Hoffman’s physiological build is immediately striking. At a broad-shouldered 6-foot-4, Hoffman checks in at a projectable 19 2 pounds with a set of disproportionately long arms. It’s really a body you’d associate with an NBA combo guard –- Jamal Crawford came to mind in this case –- more so than a baseball player. This isn’t a bad thing, as far as I’m concerned, as Hoffman’s long-limbs give him room to add weight without mechanical disruption as he develops. Right now those mechanics are just fine; exceptionally loose and athletic, but the control and command are not as solid as Hoffman’s athleticism would indicate. Such is the plight of the pitcher with long levers; minor mechanical variances from pitch to pitch are magnified and the control and command suffer. For Hoffman, this manifested in difficulty pitching to his glove side.

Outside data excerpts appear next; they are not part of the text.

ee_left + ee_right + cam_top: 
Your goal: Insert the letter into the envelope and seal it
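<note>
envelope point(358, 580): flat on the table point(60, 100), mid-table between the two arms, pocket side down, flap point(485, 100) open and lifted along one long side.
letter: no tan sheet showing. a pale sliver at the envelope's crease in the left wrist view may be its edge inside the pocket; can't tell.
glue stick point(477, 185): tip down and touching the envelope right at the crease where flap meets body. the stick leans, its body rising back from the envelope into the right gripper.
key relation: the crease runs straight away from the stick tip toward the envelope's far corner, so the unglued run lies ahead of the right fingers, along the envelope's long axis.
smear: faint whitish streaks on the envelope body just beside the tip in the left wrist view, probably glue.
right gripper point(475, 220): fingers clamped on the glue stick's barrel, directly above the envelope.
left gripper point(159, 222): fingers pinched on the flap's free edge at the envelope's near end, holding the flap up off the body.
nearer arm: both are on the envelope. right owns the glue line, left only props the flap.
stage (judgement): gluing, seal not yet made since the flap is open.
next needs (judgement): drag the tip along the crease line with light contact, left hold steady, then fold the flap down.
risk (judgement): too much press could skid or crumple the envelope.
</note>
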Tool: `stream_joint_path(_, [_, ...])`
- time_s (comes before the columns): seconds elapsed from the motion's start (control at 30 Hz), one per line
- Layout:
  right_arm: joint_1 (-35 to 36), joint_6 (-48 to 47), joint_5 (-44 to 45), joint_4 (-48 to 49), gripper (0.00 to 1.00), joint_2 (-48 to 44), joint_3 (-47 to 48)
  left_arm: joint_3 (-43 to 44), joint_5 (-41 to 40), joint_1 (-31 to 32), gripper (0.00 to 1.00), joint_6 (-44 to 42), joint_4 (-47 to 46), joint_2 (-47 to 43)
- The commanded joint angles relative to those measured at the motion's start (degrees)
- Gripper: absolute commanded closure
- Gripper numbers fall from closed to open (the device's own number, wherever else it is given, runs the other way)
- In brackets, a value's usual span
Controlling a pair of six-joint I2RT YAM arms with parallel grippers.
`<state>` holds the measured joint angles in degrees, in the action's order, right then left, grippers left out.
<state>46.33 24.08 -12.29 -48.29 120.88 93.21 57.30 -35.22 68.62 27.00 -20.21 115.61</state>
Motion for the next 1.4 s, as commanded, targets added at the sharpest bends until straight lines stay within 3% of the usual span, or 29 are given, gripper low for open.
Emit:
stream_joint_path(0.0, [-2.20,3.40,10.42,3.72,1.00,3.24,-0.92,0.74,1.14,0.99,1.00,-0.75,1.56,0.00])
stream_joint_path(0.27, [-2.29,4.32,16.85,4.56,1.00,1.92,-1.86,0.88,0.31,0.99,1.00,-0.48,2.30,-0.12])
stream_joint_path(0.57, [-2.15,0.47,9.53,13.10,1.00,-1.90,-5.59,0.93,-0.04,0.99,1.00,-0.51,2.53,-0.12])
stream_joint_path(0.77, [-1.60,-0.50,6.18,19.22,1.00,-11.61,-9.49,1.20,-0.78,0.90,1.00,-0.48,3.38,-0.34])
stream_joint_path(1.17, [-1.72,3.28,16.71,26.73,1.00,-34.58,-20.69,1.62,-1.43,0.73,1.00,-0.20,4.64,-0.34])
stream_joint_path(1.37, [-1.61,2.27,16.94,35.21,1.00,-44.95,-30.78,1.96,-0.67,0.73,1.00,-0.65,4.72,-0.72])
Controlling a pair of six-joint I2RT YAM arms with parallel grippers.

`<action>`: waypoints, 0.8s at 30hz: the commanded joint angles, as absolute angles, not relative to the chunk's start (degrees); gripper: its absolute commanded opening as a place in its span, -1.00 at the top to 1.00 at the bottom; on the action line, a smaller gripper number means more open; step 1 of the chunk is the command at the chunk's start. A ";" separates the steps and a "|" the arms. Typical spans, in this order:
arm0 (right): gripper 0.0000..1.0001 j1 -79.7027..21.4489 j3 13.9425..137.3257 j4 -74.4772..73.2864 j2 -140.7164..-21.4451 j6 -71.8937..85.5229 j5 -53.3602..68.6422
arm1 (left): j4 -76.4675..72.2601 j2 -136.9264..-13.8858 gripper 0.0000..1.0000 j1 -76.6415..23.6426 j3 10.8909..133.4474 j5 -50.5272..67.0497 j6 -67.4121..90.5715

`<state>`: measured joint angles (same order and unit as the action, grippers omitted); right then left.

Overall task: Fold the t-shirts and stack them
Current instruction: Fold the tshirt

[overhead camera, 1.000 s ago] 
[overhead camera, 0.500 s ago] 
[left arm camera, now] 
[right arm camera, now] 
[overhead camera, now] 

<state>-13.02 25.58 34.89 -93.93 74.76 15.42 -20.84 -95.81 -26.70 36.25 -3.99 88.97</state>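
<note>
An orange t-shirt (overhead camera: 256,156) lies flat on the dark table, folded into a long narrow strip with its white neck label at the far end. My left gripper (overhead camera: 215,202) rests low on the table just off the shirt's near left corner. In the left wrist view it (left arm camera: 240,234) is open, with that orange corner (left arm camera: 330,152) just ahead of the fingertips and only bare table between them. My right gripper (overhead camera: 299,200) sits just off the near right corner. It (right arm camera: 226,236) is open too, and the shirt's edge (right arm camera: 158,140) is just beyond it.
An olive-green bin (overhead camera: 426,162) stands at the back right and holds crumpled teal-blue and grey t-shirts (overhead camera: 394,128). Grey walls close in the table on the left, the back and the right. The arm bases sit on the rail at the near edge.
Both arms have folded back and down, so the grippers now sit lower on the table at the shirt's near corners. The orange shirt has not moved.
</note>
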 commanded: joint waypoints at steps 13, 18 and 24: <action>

There’s enough athleticism here that I’m optimistic about Hoffman developing average control and command, though it may take a little while before he claims acute control of his extremities. If and when that happens, look out, because the stuff is explosive. Hoffman’s fastball sat 94-96 mph and touched 98 early in his start Friday before dipping to the 92-95 range as his outing wore on. That sort of drop doesn’t really concern me in February. It’s a plus-plus fastball on velocity alone but it plays down a little bit because it lacks movement. I’d like to see more two-seamers. He certainly has the arm and finger length to put RPMs on the fastball, and RPMs mean movement.
Hoffman compliments the fastball with three secondary pitches, two of which project as major league weapons. Most frequently Hoffman showed an average changeup in the 86-90 mph range that featured good arm speed and flashed bat-missing, arm side movement. He used the change often, sometimes three pitches in a row, and showed a willingness to pitch backward with it. It showed true plus once or twice and projects there, comfortably, as he continues to learn how to spin it.
The other swing and miss offering on display Friday was what Hoffman calls a slider, a two-plane breaker in the 79-81 mph range that also flashed plus. Hoffman showed a penchant for backdooring this breaking ball for strikes and back-footing it for swings and misses against lefties. He’ll need to tighten it up but it’s another future plus pitch.
Hoffman also showed what was, for me, a throwaway curveball in the low 70s. It was more vertically oriented than the slider but was too loopy and blunt to do any damage at the upper pro levels.
The total package is very enticing. For me, Hoffman’s ceiling is that of a No. 2 big-league starter with three pitches that project to grade out in the 60-70 range to go along with 45-50 command and control, and a body that looks like it will handle a 200-inning workload. Barring injury or some other unforeseen malady, Jeff Hoffman won’t have to wait very long before he hears him name called in June.